Erfolgreich umgesetzt, sollte es Mitarbeiter:innen insofern entgegenkommen als gerade die starken Forderungen der Millenials nach Selbstbestimmung und Zusammenarbeit auf Augenhöhe eher erfüllt werden können. Allerdings ist bei der Umsetzung Vorsicht geboten. Eine vollständige Selbstorganisation ist ein weitreichender Schritt. Daher kann eine schrittweise und immer stärkere Delegation von Entscheidungsverantwortung an Teammitglieder ein passender Zwischenschritt sein.


Handlungstipp: Schrittweise Übertragen von Entscheidungsbefugnissen an das Team.
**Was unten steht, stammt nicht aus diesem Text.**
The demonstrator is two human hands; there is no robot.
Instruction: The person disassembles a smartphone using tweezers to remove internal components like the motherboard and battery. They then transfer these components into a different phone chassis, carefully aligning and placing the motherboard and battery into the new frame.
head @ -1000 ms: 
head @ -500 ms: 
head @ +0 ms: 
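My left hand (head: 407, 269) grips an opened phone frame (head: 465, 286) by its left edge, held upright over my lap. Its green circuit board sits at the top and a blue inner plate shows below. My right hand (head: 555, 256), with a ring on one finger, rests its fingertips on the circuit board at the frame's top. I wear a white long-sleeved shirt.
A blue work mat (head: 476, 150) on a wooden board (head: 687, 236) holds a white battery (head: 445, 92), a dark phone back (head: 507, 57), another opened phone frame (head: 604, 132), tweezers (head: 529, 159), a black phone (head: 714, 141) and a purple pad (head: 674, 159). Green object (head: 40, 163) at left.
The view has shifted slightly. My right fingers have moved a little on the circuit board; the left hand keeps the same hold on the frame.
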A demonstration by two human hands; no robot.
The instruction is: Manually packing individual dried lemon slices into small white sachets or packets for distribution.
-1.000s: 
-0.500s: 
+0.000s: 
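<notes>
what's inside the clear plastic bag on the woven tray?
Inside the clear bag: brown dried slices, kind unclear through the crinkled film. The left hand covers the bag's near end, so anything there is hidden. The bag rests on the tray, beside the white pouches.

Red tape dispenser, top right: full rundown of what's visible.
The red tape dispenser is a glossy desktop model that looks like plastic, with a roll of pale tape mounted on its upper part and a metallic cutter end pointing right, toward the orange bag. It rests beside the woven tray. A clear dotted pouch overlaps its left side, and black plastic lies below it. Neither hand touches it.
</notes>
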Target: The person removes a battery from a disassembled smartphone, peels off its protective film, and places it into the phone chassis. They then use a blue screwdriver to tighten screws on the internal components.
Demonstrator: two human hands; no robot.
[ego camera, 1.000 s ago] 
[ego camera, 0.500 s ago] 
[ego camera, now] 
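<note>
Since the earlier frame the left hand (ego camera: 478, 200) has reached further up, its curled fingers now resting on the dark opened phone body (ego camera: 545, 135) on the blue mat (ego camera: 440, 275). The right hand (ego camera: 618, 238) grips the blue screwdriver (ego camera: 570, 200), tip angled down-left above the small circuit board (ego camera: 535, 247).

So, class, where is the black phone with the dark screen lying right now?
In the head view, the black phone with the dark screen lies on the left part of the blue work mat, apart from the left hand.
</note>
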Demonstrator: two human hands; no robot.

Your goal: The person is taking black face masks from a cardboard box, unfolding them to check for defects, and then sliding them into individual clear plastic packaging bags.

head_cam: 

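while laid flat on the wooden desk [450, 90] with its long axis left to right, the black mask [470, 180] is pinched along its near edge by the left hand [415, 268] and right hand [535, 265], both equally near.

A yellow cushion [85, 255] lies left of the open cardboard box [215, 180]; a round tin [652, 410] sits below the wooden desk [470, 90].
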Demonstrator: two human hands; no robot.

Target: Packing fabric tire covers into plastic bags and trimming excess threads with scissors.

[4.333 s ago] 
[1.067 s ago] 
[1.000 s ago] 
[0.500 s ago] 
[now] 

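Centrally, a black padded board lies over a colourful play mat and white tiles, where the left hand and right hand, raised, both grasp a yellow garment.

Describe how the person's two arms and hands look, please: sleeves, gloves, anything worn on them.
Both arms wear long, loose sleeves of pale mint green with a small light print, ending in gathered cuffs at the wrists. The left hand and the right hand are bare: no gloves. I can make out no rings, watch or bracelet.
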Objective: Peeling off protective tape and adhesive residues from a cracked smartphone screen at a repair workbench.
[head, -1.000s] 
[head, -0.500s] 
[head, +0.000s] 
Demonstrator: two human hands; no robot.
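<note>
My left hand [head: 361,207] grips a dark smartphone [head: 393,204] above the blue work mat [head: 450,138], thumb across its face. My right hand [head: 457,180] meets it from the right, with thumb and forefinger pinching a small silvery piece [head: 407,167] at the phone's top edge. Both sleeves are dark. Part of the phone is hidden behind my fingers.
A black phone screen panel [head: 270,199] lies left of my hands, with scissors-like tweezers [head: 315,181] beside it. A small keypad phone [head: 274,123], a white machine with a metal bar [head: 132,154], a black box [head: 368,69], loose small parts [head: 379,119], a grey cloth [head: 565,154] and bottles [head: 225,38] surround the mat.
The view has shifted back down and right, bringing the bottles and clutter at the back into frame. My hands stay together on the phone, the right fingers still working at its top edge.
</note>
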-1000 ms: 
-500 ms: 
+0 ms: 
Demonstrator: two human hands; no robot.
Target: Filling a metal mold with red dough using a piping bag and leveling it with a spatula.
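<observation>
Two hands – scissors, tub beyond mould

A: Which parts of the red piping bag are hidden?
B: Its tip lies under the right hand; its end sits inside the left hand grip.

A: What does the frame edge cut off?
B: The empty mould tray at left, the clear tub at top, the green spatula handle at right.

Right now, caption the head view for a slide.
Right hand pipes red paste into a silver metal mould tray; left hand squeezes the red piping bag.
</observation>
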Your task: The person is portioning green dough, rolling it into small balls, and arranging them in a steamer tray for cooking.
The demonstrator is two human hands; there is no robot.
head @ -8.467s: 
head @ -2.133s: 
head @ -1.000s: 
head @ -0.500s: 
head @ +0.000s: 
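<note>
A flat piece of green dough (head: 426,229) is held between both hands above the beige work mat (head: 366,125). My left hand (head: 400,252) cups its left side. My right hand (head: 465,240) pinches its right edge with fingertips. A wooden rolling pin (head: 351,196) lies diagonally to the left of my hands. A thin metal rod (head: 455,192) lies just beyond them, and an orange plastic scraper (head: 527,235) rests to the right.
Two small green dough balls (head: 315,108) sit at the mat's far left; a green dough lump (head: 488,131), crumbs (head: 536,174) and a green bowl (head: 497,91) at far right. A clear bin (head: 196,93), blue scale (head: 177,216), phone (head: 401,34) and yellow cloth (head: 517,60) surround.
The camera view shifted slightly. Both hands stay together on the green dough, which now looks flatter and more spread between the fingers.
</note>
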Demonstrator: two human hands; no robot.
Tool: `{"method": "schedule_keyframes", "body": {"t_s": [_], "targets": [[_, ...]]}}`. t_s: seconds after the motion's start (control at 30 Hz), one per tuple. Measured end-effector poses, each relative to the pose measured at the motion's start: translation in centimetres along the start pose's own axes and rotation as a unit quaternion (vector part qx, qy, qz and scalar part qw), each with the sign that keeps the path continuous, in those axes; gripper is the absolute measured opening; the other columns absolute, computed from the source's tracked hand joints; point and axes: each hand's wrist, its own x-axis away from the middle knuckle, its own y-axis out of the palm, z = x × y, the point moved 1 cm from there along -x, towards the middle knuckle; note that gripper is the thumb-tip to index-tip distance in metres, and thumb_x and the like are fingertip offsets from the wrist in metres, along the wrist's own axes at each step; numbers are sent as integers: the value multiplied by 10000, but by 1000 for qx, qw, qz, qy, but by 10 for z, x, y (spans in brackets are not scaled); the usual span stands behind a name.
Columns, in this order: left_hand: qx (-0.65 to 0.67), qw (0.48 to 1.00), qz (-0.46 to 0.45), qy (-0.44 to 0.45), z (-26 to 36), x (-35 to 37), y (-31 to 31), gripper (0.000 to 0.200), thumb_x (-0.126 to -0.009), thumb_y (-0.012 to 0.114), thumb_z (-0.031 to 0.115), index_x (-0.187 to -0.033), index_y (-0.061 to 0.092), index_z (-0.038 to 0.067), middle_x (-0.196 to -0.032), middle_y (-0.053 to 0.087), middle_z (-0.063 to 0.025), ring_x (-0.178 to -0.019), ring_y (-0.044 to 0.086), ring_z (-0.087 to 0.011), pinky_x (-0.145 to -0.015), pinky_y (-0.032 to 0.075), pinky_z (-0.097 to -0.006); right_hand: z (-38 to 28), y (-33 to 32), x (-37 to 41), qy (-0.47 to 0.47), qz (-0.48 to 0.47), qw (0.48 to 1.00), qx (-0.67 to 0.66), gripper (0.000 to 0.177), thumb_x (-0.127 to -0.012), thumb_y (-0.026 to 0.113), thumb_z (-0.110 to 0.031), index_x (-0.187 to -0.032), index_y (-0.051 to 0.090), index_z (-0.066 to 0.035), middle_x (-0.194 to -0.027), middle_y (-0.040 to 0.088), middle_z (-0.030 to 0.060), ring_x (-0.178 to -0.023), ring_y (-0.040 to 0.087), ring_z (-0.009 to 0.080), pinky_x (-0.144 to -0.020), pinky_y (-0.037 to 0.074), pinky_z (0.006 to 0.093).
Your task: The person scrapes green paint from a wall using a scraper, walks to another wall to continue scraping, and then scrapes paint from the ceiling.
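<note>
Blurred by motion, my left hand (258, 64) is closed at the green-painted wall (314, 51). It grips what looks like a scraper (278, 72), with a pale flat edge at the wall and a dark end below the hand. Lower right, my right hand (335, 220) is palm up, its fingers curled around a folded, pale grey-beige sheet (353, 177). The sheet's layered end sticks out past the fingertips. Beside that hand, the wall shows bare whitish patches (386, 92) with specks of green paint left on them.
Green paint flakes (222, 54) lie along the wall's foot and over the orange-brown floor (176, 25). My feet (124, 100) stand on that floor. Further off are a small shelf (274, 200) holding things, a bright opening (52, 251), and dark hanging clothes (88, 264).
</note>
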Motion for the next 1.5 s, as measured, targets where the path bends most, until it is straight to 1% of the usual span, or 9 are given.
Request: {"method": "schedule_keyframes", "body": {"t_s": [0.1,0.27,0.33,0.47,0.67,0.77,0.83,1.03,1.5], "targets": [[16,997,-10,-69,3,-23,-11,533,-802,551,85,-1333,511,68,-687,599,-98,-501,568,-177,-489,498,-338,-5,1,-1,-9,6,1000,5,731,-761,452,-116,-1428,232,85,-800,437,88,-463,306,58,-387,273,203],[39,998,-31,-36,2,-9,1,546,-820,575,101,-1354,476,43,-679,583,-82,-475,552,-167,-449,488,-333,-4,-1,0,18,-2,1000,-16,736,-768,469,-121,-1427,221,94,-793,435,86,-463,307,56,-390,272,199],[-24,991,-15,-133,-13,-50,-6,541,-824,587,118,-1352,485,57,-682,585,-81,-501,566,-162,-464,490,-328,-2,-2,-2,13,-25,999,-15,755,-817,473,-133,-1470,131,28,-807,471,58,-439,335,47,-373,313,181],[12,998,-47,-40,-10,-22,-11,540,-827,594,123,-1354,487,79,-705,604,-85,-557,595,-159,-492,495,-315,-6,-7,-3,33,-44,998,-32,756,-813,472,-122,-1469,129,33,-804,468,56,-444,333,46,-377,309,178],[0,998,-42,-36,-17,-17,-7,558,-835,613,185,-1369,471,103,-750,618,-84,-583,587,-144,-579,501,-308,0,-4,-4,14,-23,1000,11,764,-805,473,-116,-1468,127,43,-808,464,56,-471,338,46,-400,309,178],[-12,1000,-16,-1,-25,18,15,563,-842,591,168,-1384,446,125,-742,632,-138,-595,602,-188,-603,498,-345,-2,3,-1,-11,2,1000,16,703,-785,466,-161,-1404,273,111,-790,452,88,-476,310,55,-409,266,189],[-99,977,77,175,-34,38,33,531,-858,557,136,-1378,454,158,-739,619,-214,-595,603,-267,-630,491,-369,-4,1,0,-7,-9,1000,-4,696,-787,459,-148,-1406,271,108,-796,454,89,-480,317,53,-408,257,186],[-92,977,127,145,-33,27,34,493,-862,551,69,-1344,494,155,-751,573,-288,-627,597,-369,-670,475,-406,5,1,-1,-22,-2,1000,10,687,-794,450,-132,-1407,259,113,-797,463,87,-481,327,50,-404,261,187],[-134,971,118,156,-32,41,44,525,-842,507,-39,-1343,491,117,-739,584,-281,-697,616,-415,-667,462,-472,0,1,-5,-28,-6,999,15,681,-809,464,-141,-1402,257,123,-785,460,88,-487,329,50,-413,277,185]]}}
Methoden wie Delegation-Poker helfen für die unterschiedlichen Ausprägungen von Delegation ein gemeinsames Verständnis zu entwickeln.

Fazit: Je mehr Selbstorganisation, desto aufwändiger und anspruchsvoller ist der Weg der Teamentwicklung dorthin. Gleichzeitig steckt ein enormes Potential darin für erfülltes, gemeinsames Arbeiten auf Augenhöhe.